Tuesday, October 12, 2021

Key with "help&support" on the keyboard

According to Gallup, Gen Z and millennials make up 46% (nearly half) of the full-time workforce in the US. When asked about what they want from the workplace, employers who support their well-being topped the list.   Additionally, they want leaders who hear their concerns, are committed to quality work, and are transparent.  Feeling like their unique contributions are respected is also essential, along with a sense of belonging and investment through professional development, coaching, and career growth.   

As I reflected on the expectations of nearly half of our workforce and likely most new graduate nurses, I wondered how our residency program could be a tool to support an organization in its efforts to meet these needs. The Online Nurse Residency Program offers professional development of competencies often needing further development upon entering practice.  The cohort discussion, resiliency training, and opportunities for connection with program facilitators and other new graduates help support well-being. At the same time, the residency project provides an opportunity to make a unique and meaningful contribution to improving the quality of work in the organization.  By including monthly check-ins with a support person, participants have even greater opportunities to engage in further coaching, develop connections, and give them the sense of belonging they crave.  Monthly check-ins provide an excellent opportunity to learn more about the nurse, their struggles, passions, and future goals.  They also allow opportunities to engage these nurses in organizational activities that fit their interests, helping them see how they can reach many of their career goals by remaining with the organization.    

This program provides a solid foundation to meet many of the expectations for these new generations. However, I have seen a marked difference in how successful some organizations are in implementing the program and retaining nursing staff participating.   While there are several differences among organizations, including things like location, pay, and culture, one key thing that seems to be the most significant difference is the engagement of the support person. While I haven’t formally collected data on this, discussion with both residents and onsite coordinators indicates engaging with participants regularly throughout the program is a clear game-changer for success. But why? The information provided by Gallup might just be the answer. If you think about it, what good is professional development if you don’t feel like you belong to the profession and organization?   

For years, I've touted our all-online option of this program as an ‘all-inclusive' resource. The reality is, that term has not served us well. By calling it an all-inclusive program, I've given nurse leaders the idea that this is something that you can set in motion and then take your hands off. While it is true that we do most of the work when it comes to facilitating this program, it's not truly ‘all-inclusive'. There is a vital piece of this program that you MUST do, and only YOU can do.  You must regularly engage with your participants.  We can do a lot for you, but WE can’t help them feel a sense of belonging at your organization; that can only come from you.  Engaging with new nurses can easily be done through monthly check-ins. Not only does this allow nurse leaders to connect with recent graduates on the competencies discussed in the program, but it gives the structure to hold conversations in which they feel genuinely cared about and connected to the organization. You can communicate how much you care about them, about what they've experienced, and learn about how things are working out with their preceptor or their unit.  

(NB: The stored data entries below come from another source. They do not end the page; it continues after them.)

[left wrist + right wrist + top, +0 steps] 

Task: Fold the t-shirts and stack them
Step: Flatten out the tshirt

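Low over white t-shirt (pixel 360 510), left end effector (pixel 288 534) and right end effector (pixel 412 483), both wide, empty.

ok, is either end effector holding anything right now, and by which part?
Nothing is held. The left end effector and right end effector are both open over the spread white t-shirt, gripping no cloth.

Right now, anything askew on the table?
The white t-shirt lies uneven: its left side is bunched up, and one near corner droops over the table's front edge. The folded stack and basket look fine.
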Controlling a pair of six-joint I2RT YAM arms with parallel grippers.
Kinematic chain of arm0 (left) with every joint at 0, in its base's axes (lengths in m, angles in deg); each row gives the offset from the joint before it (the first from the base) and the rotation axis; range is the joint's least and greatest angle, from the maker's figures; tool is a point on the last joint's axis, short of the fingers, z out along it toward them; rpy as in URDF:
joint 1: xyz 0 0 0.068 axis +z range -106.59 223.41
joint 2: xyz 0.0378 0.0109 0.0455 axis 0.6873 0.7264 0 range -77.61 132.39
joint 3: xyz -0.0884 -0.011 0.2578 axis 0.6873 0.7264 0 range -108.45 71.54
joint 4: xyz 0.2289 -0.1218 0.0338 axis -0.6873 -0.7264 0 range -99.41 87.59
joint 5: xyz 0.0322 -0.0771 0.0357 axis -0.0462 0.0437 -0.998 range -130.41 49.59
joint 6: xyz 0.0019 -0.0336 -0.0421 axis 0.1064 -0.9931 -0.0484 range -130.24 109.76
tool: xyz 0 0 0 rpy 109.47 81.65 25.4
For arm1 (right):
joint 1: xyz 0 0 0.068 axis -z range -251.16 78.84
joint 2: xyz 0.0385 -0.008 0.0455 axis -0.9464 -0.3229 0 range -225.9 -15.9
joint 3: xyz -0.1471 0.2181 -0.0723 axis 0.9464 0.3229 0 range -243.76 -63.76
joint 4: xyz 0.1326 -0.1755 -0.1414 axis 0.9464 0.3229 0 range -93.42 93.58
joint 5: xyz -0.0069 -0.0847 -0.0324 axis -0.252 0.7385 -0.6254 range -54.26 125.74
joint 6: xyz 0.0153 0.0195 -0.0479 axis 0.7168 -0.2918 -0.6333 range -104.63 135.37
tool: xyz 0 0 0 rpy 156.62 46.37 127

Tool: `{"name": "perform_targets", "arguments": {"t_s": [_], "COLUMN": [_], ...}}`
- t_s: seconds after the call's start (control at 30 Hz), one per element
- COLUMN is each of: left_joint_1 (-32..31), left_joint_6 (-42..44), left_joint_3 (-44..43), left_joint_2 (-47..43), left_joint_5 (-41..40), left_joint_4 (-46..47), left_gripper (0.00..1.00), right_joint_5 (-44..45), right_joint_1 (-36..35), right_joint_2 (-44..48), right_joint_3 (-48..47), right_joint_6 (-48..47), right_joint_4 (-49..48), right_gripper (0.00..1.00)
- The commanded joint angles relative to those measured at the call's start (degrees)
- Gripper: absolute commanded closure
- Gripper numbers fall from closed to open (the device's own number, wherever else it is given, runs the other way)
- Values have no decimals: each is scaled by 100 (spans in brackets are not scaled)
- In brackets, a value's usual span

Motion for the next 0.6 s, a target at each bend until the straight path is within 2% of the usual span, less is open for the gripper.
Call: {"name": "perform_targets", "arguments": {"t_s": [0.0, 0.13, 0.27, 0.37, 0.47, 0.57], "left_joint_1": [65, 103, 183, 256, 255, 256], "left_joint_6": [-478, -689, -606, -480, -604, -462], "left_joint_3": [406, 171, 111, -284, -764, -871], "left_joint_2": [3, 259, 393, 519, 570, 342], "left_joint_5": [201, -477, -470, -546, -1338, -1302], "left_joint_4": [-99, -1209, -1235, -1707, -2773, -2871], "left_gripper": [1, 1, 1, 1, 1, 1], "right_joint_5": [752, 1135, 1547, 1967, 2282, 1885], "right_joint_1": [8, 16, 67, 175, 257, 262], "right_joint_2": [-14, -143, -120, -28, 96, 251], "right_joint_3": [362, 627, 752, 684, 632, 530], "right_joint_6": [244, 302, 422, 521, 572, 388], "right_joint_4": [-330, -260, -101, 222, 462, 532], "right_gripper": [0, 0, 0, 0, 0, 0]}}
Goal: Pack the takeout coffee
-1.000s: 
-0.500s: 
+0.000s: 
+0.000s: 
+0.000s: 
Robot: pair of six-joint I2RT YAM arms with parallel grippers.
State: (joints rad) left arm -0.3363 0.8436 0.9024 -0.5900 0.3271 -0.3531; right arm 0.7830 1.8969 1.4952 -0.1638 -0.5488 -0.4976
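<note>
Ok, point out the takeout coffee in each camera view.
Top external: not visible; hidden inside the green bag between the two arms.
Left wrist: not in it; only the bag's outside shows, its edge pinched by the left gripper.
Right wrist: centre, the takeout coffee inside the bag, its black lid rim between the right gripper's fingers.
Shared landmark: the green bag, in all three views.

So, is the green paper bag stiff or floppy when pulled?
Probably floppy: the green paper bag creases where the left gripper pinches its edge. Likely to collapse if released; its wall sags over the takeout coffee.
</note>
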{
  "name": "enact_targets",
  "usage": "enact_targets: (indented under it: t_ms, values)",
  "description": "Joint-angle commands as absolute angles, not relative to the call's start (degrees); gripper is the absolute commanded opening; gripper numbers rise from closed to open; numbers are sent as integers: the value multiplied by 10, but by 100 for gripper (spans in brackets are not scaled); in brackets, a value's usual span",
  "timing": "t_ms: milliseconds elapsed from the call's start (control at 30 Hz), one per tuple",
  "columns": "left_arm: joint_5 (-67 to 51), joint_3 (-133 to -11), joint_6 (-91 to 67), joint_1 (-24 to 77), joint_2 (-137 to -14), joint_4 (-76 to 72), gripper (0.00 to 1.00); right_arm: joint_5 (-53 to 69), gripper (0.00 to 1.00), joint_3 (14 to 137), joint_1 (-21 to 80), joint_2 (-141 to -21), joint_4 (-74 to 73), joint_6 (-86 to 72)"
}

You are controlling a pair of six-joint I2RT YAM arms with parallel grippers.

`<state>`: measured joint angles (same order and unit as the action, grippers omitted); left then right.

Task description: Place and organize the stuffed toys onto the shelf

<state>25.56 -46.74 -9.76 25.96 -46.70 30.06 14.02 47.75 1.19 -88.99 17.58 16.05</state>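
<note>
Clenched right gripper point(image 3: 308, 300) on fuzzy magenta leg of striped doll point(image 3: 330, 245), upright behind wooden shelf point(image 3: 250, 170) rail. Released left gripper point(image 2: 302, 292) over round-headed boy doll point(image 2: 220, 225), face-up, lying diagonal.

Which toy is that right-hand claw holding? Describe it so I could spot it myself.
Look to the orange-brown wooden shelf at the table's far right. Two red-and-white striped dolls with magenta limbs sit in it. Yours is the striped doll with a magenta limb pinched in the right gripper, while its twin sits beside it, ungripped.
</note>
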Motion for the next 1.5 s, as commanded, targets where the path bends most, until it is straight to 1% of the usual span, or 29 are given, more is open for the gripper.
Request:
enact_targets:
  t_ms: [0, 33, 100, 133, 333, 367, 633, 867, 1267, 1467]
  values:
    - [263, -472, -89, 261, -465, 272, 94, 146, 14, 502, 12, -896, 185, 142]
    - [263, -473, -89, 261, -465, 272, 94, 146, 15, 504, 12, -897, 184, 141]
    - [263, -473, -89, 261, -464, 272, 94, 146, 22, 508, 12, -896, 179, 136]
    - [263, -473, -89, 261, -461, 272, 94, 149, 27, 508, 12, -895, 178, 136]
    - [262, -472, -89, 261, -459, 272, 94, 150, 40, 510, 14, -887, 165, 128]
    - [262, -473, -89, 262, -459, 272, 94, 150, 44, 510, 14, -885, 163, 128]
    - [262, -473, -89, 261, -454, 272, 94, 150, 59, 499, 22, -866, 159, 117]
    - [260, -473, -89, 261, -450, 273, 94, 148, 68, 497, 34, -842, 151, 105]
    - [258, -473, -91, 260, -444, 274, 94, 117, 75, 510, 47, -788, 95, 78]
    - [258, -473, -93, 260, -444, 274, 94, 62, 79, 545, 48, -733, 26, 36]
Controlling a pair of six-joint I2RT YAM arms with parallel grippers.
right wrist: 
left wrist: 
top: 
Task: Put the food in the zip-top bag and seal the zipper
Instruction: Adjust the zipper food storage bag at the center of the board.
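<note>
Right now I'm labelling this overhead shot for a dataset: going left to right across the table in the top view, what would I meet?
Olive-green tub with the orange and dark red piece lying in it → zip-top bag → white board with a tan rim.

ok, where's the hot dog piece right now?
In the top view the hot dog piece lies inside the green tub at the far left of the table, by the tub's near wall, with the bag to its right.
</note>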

When you first bring the program to your organization, we ask that you identify somebody who can support this person. Whether the onsite coordinator, mentor, or manager, you must have somebody to connect with that new nurse. That doesn't mean that they must spend hours with the individual or have to come up with new and different things to teach them. They just have to take time at least once a month to say,  

“Hey, how's it going? I heard you were talking about... Have you run into any issues? That's going well, great! Where do you need help? You need help with clinical skills? Great, here are some resources. You're thinking about wanting to cross-train? Great, why don't we see if we can get you a couple of days to job shadow to make sure it will be a good fit.  You're thinking about going back to school? Here are some other nurses that are working on their BSN. Maybe they can answer some questions about how to balance work and home and life.”  

That’s it. Sounds simple, right? Forging that connection and taking the time to support the new graduate isn't hard, but it does take nurse leaders getting intentional and prioritizing chunks of time to do so. If you have previously enrolled participants in our program with less-than-ideal success or are looking to enroll new graduates in the future, keep this in mind. Nurse leaders don’t have to put a lot of resources into this program, but providing that support person is vital.